In the entries that follow, find each line with the word "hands" and copy it.

BEGIN

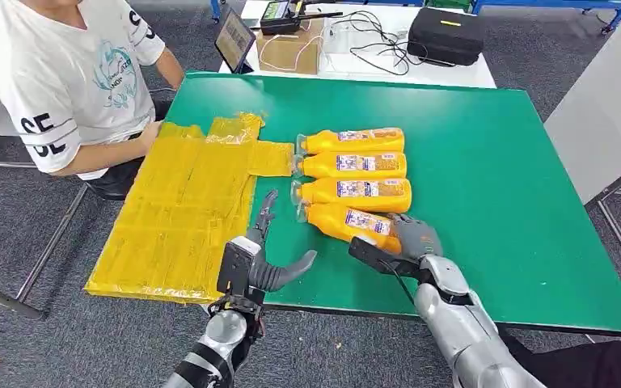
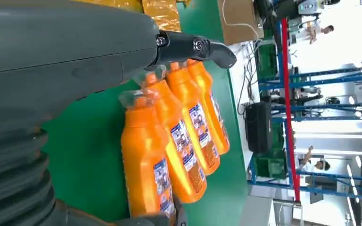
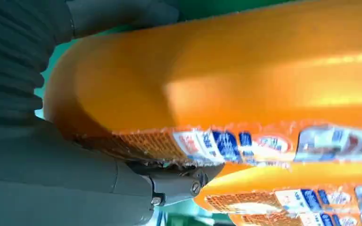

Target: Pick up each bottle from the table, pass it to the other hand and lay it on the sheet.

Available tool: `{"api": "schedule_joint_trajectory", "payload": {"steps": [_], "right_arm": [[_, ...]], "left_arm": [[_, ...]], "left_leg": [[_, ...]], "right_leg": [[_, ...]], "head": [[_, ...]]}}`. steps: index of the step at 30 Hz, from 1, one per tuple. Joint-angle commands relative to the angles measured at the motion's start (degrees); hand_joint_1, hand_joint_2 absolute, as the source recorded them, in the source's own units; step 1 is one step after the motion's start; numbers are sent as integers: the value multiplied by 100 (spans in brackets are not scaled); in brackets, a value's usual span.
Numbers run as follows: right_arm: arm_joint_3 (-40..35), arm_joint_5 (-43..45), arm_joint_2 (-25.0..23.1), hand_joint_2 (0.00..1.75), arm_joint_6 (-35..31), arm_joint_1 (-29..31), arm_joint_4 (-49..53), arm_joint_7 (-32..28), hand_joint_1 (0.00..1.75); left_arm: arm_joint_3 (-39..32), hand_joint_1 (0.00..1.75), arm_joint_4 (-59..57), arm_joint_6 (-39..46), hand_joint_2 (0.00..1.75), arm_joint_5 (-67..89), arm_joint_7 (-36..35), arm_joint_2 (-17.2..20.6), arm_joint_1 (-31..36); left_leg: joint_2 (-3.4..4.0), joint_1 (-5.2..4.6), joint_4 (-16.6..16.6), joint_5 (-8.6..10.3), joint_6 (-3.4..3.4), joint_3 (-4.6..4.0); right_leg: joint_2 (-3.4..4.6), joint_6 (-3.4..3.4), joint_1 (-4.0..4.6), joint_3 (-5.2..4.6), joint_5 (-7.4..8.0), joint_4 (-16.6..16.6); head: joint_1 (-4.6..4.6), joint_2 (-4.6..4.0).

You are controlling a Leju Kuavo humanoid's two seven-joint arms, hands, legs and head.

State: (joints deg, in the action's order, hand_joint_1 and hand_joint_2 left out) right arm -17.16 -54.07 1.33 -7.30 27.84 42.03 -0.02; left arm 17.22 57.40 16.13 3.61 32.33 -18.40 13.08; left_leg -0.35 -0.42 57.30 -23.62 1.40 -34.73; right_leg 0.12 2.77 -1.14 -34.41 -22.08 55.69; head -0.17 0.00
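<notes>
My right hand (image 1: pixel 404 242) is wrapped round the nearest bottle (image 1: pixel 352 222) on the table (image 1: pixel 493 178); left hand (image 1: pixel 263 263) is empty, fingers spread beside the sheet (image 1: pixel 178 218). I'd squeeze firmly, then lift level.

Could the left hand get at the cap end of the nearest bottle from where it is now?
Probably yes. The left hand is open beside the yellow sheet, with bare green table between it and the nearest bottle, whose base end the right hand grips.

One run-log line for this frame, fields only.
phase: pickup | right robot hand: grips nearest bottle on table | left robot hand: open, waiting | sheet: no bottles
</notes>
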Motion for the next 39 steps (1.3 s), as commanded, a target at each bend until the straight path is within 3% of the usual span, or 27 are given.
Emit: {"api": "schedule_joint_trajectory", "payload": {"steps": [1,10,15,20,29,37,39], "right_arm": [[254,925,-122,175,-105,-622,692,-399,175],[254,925,-122,175,-105,-622,692,-399,175],[723,2045,-564,175,-497,-1245,1794,-959,175],[575,2585,-954,175,-948,-1500,2220,-1257,175],[324,3102,-1368,175,-1215,-1052,1366,-1710,175],[-283,3314,-1523,175,-1078,-558,501,-1878,175],[-320,3320,-1551,175,-1062,-538,427,-1886,175]], "left_arm": [[-405,0,-673,258,175,110,59,30,384],[-405,0,-673,258,175,110,59,30,384],[-570,0,-689,597,175,214,91,161,441],[-662,0,-536,501,175,231,7,248,449],[-479,0,-735,415,175,184,-176,222,652],[-204,0,-521,-1228,175,-988,-599,258,647],[-182,0,-464,-1298,175,-1052,-635,261,639]], "left_leg": [[-6,10,-5,-4,-11,11],[-1,9,-2,-8,-11,-6],[-2,8,-4,-8,-13,-10],[6,8,-2,-10,-15,-36],[9,12,2,-10,-14,-53],[4,7,-1,-7,-12,-58],[8,9,-3,-9,-15,-50]], "right_leg": [[-13,-12,11,16,-6,-8],[-7,-11,10,-2,-8,-4],[-6,-13,8,-4,-8,-4],[8,-14,9,-31,-7,3],[12,-13,11,-48,-6,4],[9,-11,6,-53,-5,3],[12,-13,8,-46,-7,0]], "head": [[2,0],[0,0],[0,2],[0,0],[2,0],[0,0],[0,0]]}}
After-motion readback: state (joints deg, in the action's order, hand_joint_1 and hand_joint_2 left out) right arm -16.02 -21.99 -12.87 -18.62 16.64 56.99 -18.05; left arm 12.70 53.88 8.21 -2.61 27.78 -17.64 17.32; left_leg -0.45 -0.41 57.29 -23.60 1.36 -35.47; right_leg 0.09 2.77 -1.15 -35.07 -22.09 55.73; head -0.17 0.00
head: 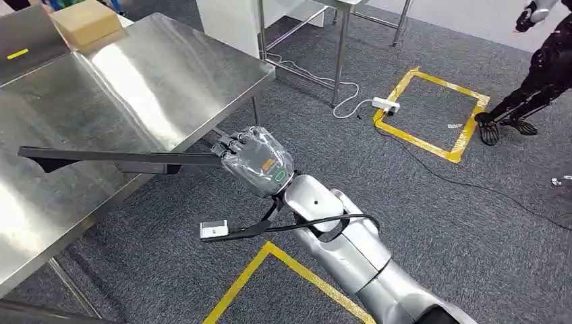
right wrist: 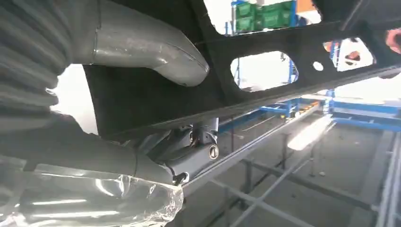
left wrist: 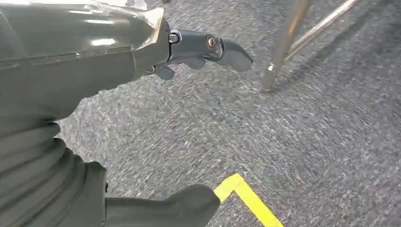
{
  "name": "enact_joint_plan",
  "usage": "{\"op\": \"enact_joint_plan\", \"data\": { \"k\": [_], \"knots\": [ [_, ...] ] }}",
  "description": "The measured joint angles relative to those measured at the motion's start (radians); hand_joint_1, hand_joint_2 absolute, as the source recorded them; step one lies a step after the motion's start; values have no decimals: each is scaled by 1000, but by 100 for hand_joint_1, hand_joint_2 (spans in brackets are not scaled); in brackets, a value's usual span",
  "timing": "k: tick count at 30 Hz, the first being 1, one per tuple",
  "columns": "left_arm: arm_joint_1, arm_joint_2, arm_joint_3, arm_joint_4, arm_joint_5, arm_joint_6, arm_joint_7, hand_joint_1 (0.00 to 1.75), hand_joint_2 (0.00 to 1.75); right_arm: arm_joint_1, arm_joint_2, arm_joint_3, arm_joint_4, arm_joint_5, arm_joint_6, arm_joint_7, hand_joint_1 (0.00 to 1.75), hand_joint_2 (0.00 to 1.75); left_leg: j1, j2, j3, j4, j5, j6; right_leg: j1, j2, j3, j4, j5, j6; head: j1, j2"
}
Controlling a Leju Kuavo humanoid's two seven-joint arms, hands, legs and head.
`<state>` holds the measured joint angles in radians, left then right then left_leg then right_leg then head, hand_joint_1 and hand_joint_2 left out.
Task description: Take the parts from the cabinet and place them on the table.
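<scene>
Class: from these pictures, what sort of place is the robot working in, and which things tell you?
Probably a workshop or robot test floor: a steel table, yellow floor tape marking squares on grey carpet, and blue racking.

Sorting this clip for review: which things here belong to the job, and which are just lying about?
Belongs to the job:
long black part, held out over the table
right hand, gripping the part
steel table

Just lying about:
cardboard box
power strip
yellow floor tape
</scene>
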<state>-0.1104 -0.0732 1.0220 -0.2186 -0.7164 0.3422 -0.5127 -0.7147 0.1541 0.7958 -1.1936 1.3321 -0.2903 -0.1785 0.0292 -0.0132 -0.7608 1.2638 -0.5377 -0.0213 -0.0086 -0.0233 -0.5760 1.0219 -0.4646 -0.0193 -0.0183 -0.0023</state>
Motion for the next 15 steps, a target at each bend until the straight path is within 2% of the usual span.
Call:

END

Reply:
You are controlling a Leju Kuavo humanoid's two seven-joint arms, hands, legs and head.
Controlling a Leju Kuavo humanoid's two seven-joint arms, hands, legs and head.

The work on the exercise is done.